To track hedge funds' stock portfolios, check out Quiver Quantitative's institutional holdings dashboard.
$MKSI Analyst Ratings
Wall Street analysts have issued reports on $MKSI in the last several months. We have seen 4 firms issue buy ratings on the stock, and 0 firms issue sell ratings.
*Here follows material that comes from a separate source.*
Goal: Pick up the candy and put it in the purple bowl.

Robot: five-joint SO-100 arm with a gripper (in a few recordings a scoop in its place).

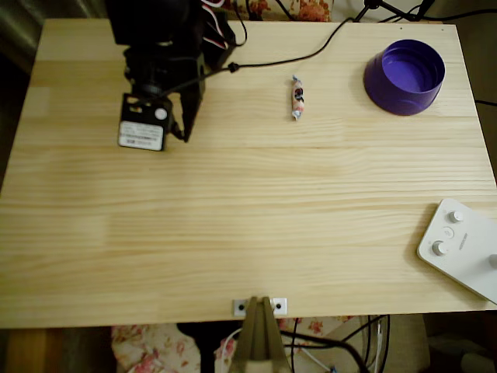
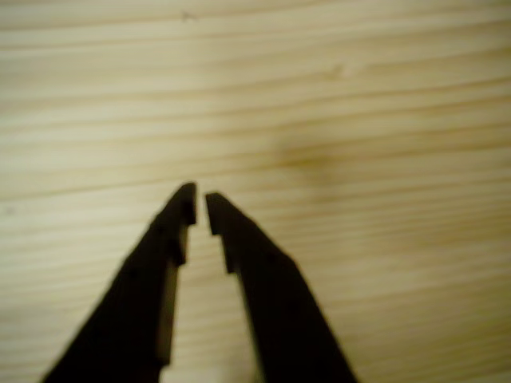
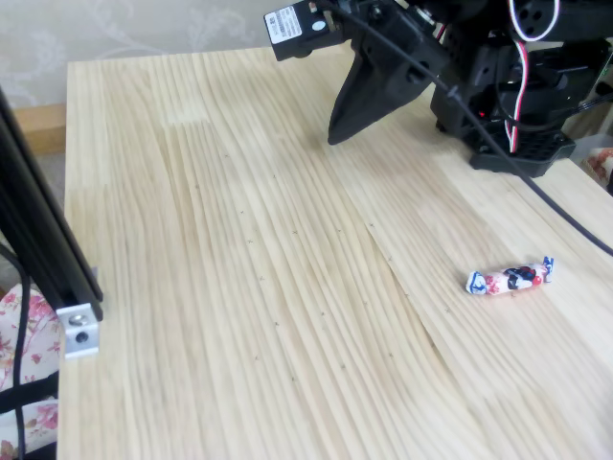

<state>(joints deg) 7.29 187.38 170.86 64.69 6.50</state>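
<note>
1. Gripper (image 1: 185, 132): in the overhead view we find it low over the counter (image 1: 233, 225) near the far left corner, tips pointing down at bare wood. In the wrist view its two dark fingers (image 2: 172, 231) stand nearly together, a narrow slit between the tips, nothing held.
2. Candy (image 1: 297, 98): we log it lying flat on the counter, well apart from the gripper and to its right in the overhead view, at about the same depth. In the fixed view it lies toward the right edge (image 3: 510, 279), clear of everything.
3. Candy's long axis: it runs front to back in the overhead view, twisted ends at top and bottom, so it lies crosswise to the line from the gripper.
4. Purple bowl (image 1: 404, 76): upright and empty, further right again beyond the candy.
5. Our judgement: the coming move is a sideways reach to the right, with the fingers opened wider and set to close across the candy's slim middle.
</note>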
Here are some recent analyst ratings:
- Cantor Fitzgerald issued a "Overweight" rating on 06/24/2025
- Morgan Stanley issued a "Overweight" rating on 05/23/2025
- Needham issued a "Buy" rating on 05/09/2025
- Benchmark issued a "Buy" rating on 02/14/2025
To track analyst ratings and price targets for $MKSI, check out Quiver Quantitative's $MKSI forecast page.
$MKSI Price Targets
Multiple analysts have issued price targets for $MKSI recently. We have seen 8 analysts offer price targets for $MKSI in the last 6 months, with a median target of $119.0.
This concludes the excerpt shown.